• 沒有找到結果。

CHAPTER 5 RECOVERY TIME REDUCTION

5.2 HTTP Proxy

Figure 14 Relay Server

As shown in Figure 14, some Internet servers such as proxies and email servers act as both clients and servers, which are called relay servers. The others servers only play the server role, which are called end servers.

FT-TCP can recover a system in a client transparent way. However, the recovery can not be done in a server transparent way. Therefore, it is not suitable for relay servers. Specifically, applying FT-TCP on relay servers would cause the server to establish a number of new connections with the end servers once the service on the relay server crashes. This results in

long recovery time and may cause data inconsistency for dynamic-object requests or transaction based connections. Therefore, we extend the FT-TCP implementation to achieve server transparency and avoid such connection establishment. A fault tolerant relay service can use the API shown in Table 3 to achieve sever-side transparency.

Table 5 Server Side APIs

This API is a counterpart to the client side API As shown in the Table 5, the API can be divided into two categories. The first is Server-side South-side Wrapper (SSW) API, by which developers can log and recover TCP state. The second is Server-Side North-side Wrapper (SNW) API, by which developers can record interactions between TCP and the service application so as to recover the service state. They are similar to functionality of FT-TCP.

CHAPTER 6

PERFORMANCE EVALUATION

In this section, we evaluate the effectiveness and efficiency of our framework. We implemented a fault tolerant proxy (i.e., ft_proxy) and a fault tolerant FTP server (i.e., ft_ftp) based on our framework, and we measure their performance with or without the presence of faults.

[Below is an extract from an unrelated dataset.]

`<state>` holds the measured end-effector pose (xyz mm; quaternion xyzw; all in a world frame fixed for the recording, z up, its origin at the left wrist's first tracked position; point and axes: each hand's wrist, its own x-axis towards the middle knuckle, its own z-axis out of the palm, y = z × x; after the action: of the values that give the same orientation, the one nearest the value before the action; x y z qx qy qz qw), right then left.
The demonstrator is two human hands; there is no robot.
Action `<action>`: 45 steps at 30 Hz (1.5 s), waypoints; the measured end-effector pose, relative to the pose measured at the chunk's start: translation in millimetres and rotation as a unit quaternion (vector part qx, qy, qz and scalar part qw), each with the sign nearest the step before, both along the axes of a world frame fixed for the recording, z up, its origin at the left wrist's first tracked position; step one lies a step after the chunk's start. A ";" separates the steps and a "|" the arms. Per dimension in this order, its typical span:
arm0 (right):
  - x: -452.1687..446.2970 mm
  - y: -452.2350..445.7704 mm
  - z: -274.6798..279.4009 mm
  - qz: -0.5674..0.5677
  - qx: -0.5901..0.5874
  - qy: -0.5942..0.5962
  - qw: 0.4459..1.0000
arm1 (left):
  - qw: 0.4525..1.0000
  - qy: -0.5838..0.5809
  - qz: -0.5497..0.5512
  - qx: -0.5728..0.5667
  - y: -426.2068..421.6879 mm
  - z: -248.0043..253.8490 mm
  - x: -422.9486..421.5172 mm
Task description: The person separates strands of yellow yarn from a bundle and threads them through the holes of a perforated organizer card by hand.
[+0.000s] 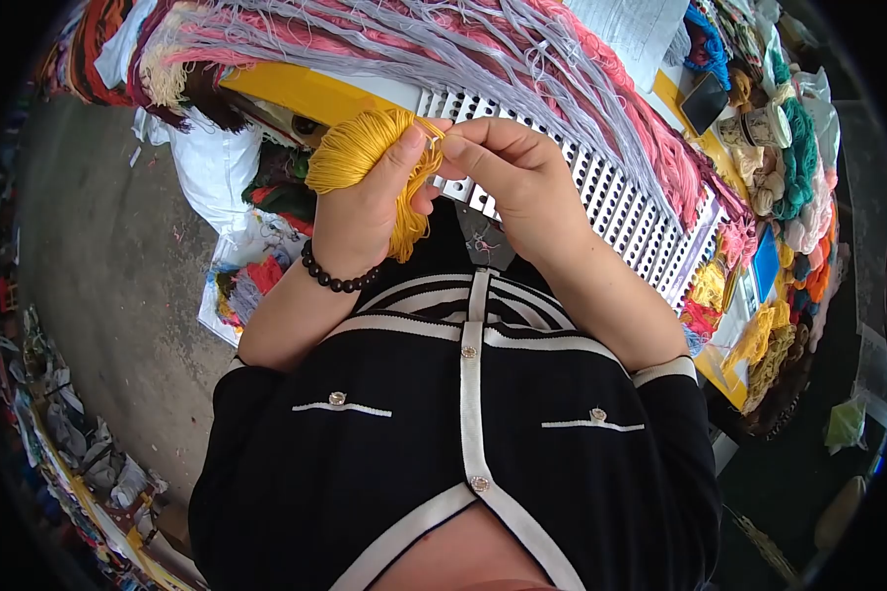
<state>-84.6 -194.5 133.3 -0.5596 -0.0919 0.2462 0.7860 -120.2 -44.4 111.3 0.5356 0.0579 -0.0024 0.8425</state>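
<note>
Skein of glossy yellow thread (358, 148) held between two hands at the near edge of the counter (721, 382)

The skein is held up off the surface, in front of the near edge and left of its middle. Its rounded bundle is gripped by the left hand (360, 212), with the thumb laid over it and loose loops hanging down beside the palm. By the right hand (527, 182), thumb and forefinger pressed together, thin strands are pinched at the skein's right side, close to the left fingertips. A black beaded bracelet (337, 280) is worn on the left wrist.

Just beyond the hands, a white panel with rows of dark holes (601, 187) is set along the near edge. Its far side is overlaid by long pink and lavender threads (522, 49), spread from the far left towards the right end. White paper sheets (633, 32) are seen at the far edge. Towards the right end, a dark flat object (704, 102), a printed white container (762, 127), teal thread bundles (799, 163) and a blue flat object (766, 263) are seen, with yellow thread (759, 333) near the right corner.

To the left, a white bag (212, 172) is seen below the counter, above the grey floor (118, 246). A black top with white trim (394, 433) is worn.
</note>
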 end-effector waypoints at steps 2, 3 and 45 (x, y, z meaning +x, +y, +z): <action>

6.1 Experimental Environment

Table 6 Experimental Environment

As shown in Table 6, we run the experiments by using three machines, one for clients, one for the fault tolerant system (i.e., the FT machine) and the other for the end server, which are connected via 100MbpsFast Ethernet links. The client machine runs Linux kernel 2.4.18 and benchmark applications such as Webstone version 2.5, dkftpbench 0.45 and wget. The end server machine runs Linux kernel 2.4.18 and an Apache server, version 2.0.40. The FT machine runs Xen 1.2 as the virtual machine monitor, xenolinux 2.4.26 as the guest operating

system, and Squid-2.5.STABLE4 and a Proftpd-1.2.8 as the applications. Our proxy server is an Intel Pentium 4 2.0 GHz PC with 1GB of memory, while both the web server and the client run on Pentium 4 2.0 GHz PC with 256MB of memory and Pentium 4 1.6 GHz PC with 256MB of memory respectively. We give 64MB, 256MB and 256MB of memory for control domain, primary domain and backup domain respectively.

6.2 Overhead

6.2.1 FT-TCP Overhead

Figure 15 Performance of FT-TCP

In order to prove FT-TCP architecture is not suitable in VMM, we implement a FT-TCP architecture in Squid. We use two domains in Xen, one runs as primary server and another rus as backup server. The primary will send log data to backup server. We download a 5MB file twenty times by wget in original squid and squid which used FT-TCP architecture. As shown in Figure 15, the y-axis represents throughput, which is the mean of tests of twenty times. We can find that squid which used FT-TCP architecture results in 49% overhead degradation.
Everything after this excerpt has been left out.